My grandmother was a hitchhiker.
I think she was in her late seventies when she started thumbing for rides. It was a way to get some excitement and back in the late 60s she could hitchhike around our region of upstate New York in relative safety. And since she hitchhiked with a general plan of where she wanted to go that day, she wasn’t interested in getting too sidetracked. When someone pulled over to pick her up, she’d lean in and ask where they were going. If it got her closer to her destination, then she had herself a ride. But if it only took her down side roads she didn’t need or want to see, she’d wait for the next car to come along.
I try to keep my Granny MacDonald in mind when I’m in a difficult conversation, because I want to put my energy toward those things that will get me closer to my destination-solving whatever problem I and the other person face. I want to avoid the side streets, or as I call them, the argument sidetrackers.
Argument sidetrackers are those phrases or comments that distract us from the important central topic of the disagreement. Sidetrackers are problematic because they contribute to defensiveness, escalate the argument, and cause us to spend energy on parts of the conversation that aren’t very important. The following are classic sidetrackers I hear regularly in my mediation work.and sometimes they come out of my own mouth, much to my chagrin.
Always and Never. When we use these words in an argument, the heat in the room usually rises. "You never let me finish my sentence." "I’m always the one you blame." Not only is it usually an exaggeration, but the conversation gets diverted because we bait the other person into defending the always/never comment. If you find one of these words slipping out of your mouth in an argument, correct yourself. If the other person uses it, it’s better to ignore it and focus instead on the concern they’re trying to convey.
Who Said What. Most of us have found ourselves in a conversation where our own recollection of what was said earlier differs from that of the other person. The seesaw looks something like this: "Yes, you did say that." "No, I didn’t." "Yes, you did." This is a fruitless argument because there’s no real way to know and you’ll just spin your wheels. Research suggests that we accurately recall only about 25% of what we said in the previous hour, and recall rates drop lower over time. And our recall during arguments tends to be even lower, since we’re under stress. So, get off this seesaw as soon as you notice you’re on it. If the other person re-states something that’s different from what you recall saying, simply say, "I have a different recollection of that. Would it help for me to clarify what I meant?"
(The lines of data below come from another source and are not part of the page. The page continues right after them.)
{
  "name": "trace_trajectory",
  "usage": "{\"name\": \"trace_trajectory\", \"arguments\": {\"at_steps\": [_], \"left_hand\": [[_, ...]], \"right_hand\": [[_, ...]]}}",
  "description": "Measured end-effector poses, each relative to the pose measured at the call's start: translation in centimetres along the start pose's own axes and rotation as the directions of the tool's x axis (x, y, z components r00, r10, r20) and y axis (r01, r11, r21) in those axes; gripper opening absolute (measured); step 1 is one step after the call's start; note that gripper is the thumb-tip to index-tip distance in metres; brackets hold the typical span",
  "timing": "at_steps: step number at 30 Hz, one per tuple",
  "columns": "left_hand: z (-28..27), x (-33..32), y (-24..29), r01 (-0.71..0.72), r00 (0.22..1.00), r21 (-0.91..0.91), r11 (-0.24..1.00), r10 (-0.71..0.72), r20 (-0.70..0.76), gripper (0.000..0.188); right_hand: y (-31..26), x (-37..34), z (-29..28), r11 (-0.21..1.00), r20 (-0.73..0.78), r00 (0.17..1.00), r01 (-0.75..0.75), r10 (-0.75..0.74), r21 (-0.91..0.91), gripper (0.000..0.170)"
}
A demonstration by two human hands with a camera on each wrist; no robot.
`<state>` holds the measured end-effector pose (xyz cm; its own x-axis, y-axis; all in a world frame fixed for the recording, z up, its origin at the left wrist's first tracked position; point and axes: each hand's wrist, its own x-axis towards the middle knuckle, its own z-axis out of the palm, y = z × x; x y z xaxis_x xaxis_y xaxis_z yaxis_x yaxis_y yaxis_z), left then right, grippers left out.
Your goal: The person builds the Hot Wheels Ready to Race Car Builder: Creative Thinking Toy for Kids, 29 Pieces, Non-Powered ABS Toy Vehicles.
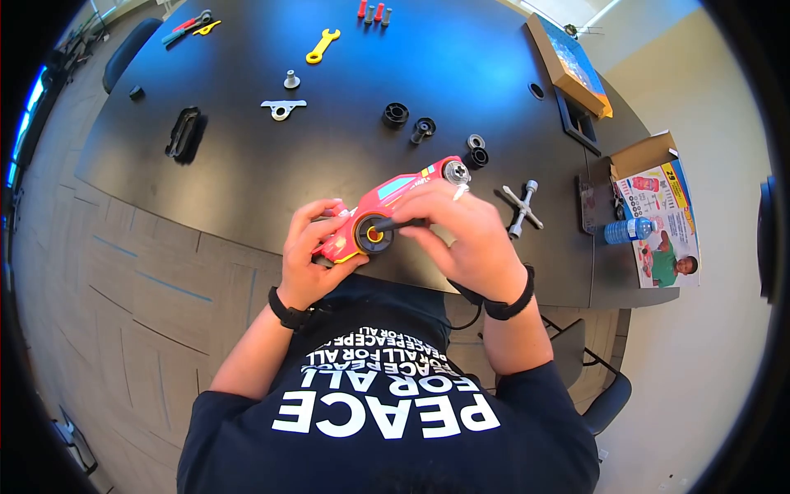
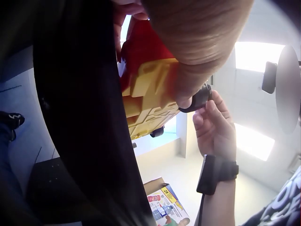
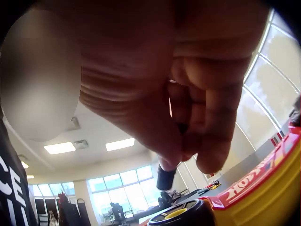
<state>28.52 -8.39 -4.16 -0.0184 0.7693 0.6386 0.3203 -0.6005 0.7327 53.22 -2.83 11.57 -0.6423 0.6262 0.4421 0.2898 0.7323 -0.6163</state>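
left hand (image 1: 311, 251) curls round one end of the red toy car (image 1: 393, 188), likely to steady it, wheel side turned up; car sits in hand over the near edge of the desk (image 1: 239, 169). right hand (image 1: 465, 230) pinches a slim black tool (image 1: 405, 223), thumb and fingers closed, tip pointed at the black wheel (image 1: 363, 241), presumably for working its yellow hub (image 1: 375, 235); contact unclear. materials, left to right: flat grey bracket (image 1: 282, 109), glossy plastic-looking car with ridged yellow underside (image 2: 150, 101), round wheel, four-armed grey cross wrench (image 1: 522, 210).

head view looks down, close wrist views upward, all sharing the car (image 1: 393, 191).
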Motion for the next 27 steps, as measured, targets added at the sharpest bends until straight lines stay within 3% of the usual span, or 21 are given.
{"name": "trace_trajectory", "arguments": {"at_steps": [4,8,10,12,13,15,17,21,25,27], "left_hand": [[0.0,-0.1,-0.1,0.006,1.0,-0.001,1.0,-0.006,-0.006,0.071],[0.0,-0.1,-0.1,-0.005,1.0,-0.002,1.0,0.005,-0.011,0.071],[0.0,0.0,0.0,-0.004,1.0,-0.006,1.0,0.004,-0.01,0.071],[0.0,-0.1,0.1,0.0,1.0,-0.017,1.0,0.0,-0.011,0.071],[-0.1,-0.2,0.0,-0.001,1.0,-0.002,1.0,0.001,-0.001,0.071],[-0.1,-0.1,0.0,-0.01,1.0,-0.009,1.0,0.01,0.02,0.071],[-0.1,-0.2,0.0,-0.002,1.0,0.005,1.0,0.002,0.007,0.071],[0.1,-0.4,0.0,0.046,0.999,-0.023,0.999,-0.045,0.006,0.069],[0.0,-0.1,0.1,0.004,1.0,0.008,1.0,-0.004,0.001,0.07],[0.0,0.0,0.1,0.001,1.0,0.004,1.0,0.0,-0.005,0.069]], "right_hand": [[0.0,0.8,0.8,0.995,0.172,0.984,0.054,-0.04,-0.082,0.03],[-1.1,0.9,0.9,1.0,0.169,0.986,0.008,-0.003,-0.03,0.037],[-0.8,0.2,-1.0,0.997,0.004,0.999,-0.037,0.038,-0.071,0.045],[2.5,-2.3,-3.3,0.978,-0.212,0.968,-0.166,0.137,-0.127,0.042],[3.4,-3.5,-4.8,0.933,-0.282,0.931,-0.294,0.231,-0.207,0.039],[6.6,-7.7,-7.2,0.738,-0.454,0.756,-0.62,0.472,-0.264,0.037],[9.5,-12.0,-8.9,0.601,-0.53,0.715,-0.687,0.457,-0.409,0.039],[14.1,-17.4,-10.1,0.511,-0.522,0.69,-0.723,0.502,-0.465,0.036],[15.7,-17.8,-9.7,0.6,-0.473,0.713,-0.697,0.518,-0.393,0.022],[16.0,-17.5,-9.7,0.54,-0.493,0.653,-0.756,0.575,-0.371,0.016]]}}
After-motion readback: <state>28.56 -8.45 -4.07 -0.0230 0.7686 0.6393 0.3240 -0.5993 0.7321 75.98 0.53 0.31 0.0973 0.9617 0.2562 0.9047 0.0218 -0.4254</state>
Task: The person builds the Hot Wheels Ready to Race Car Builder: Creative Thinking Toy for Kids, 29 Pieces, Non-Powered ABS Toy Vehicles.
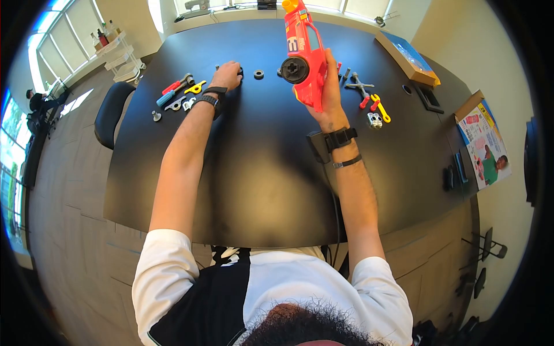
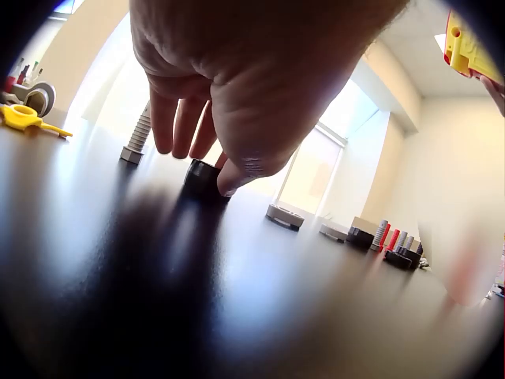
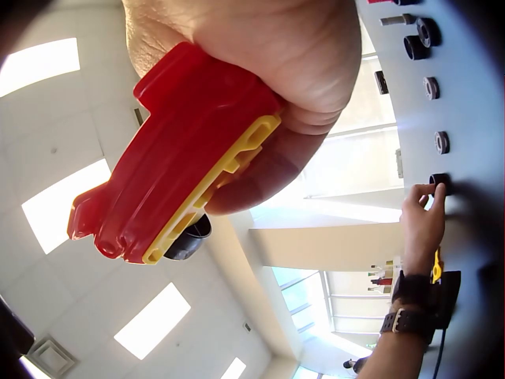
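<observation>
My right hand grips a red toy race car up over the table, with one black wheel showing on its side. The right wrist view has the car's red body and yellow strip close up. On the left, my left hand reaches down to the tabletop and pinches a black toy wheel between thumb and fingers. Beside it stands a grey bolt. A grey-and-black ring lies just right of that hand.
Toy tools, including a blue-handled screwdriver and a yellow piece, lie at left. A grey cross wrench and yellow wrench lie at right. An open box and printed carton stand along the right edge.
</observation>
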`<state>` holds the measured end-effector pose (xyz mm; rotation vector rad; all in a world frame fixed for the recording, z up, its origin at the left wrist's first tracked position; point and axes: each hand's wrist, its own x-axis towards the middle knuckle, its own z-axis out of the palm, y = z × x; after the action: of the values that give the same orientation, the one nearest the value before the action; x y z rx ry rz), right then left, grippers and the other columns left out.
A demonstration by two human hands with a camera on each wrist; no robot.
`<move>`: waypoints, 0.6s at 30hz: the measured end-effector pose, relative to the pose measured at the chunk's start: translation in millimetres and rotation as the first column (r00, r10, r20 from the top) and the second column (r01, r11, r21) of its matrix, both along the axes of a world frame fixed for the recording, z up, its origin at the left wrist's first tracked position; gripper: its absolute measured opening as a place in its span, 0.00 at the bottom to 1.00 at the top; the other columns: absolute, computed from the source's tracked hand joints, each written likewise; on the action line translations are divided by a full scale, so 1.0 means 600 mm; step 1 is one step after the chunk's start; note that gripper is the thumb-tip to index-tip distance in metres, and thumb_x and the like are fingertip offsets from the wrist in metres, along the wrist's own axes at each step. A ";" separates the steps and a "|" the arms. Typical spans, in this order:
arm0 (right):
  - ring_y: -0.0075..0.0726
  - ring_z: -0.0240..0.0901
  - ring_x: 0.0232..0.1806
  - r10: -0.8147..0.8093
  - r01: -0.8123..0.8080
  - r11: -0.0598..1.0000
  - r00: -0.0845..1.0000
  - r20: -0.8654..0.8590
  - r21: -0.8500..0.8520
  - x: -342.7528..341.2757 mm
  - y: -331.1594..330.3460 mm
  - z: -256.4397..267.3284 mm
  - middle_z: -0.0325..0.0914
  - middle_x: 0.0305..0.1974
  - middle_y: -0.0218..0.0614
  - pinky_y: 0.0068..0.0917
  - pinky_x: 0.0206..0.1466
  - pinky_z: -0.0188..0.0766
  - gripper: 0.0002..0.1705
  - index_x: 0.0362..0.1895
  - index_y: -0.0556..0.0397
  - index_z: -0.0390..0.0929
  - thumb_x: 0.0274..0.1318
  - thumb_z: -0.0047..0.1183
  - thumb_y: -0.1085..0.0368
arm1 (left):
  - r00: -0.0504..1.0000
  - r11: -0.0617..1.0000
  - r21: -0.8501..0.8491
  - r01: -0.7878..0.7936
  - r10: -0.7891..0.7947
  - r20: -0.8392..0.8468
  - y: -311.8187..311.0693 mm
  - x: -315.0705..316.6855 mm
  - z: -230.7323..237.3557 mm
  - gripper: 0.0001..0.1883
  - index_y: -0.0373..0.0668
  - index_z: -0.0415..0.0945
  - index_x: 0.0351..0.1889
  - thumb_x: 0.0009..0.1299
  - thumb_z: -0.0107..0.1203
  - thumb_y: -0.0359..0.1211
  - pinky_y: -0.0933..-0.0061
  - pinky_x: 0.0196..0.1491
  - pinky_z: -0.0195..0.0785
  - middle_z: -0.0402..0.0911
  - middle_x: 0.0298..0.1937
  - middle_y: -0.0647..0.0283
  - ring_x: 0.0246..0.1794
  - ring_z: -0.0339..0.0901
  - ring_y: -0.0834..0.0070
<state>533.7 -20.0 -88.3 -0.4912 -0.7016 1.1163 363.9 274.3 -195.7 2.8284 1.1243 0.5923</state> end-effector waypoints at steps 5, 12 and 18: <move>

I’m Right and You’re Wrong. Telling the other person they’re wrong practically guarantees that matters will escalate as they try to prove that they’re not. Another version of this trap is, "You know that I’m right and you just can’t admit it." Statements like these are inflammatory and sidetrack the conversation because they heat things up unhelpfully. Searching for "The Truth" in conflict is like waiting for Godot, so instead, spend your energy figuring out how to solve the problem you’re discussing instead of attacking or blaming. If someone accuses you of being wrong, say something like, "I bet we’re both right in some ways."
It’s Your Fault. Entire books have been written about the problems associated with blame. Telling the other person directly or indirectly that they’re at fault condemns the conversation to defensiveness, sidetracking and escalation. The reality is that most conflicts have contributions from everyone involved and focusing on contribution is a more forward-thinking and constructive frame of mind. When we ask, "Who’s at fault?" we signal that we have no responsibility and that the other person bears the entire burden of the problem. When we ask, "How did we each contribute to this?" we paint a fuller picture in which we can all take steps to prevent the problem from happening again.
My grandmother lived to be 89 and she hitchhiked until almost the very end. I hope I have that much zest for life when I’m 89.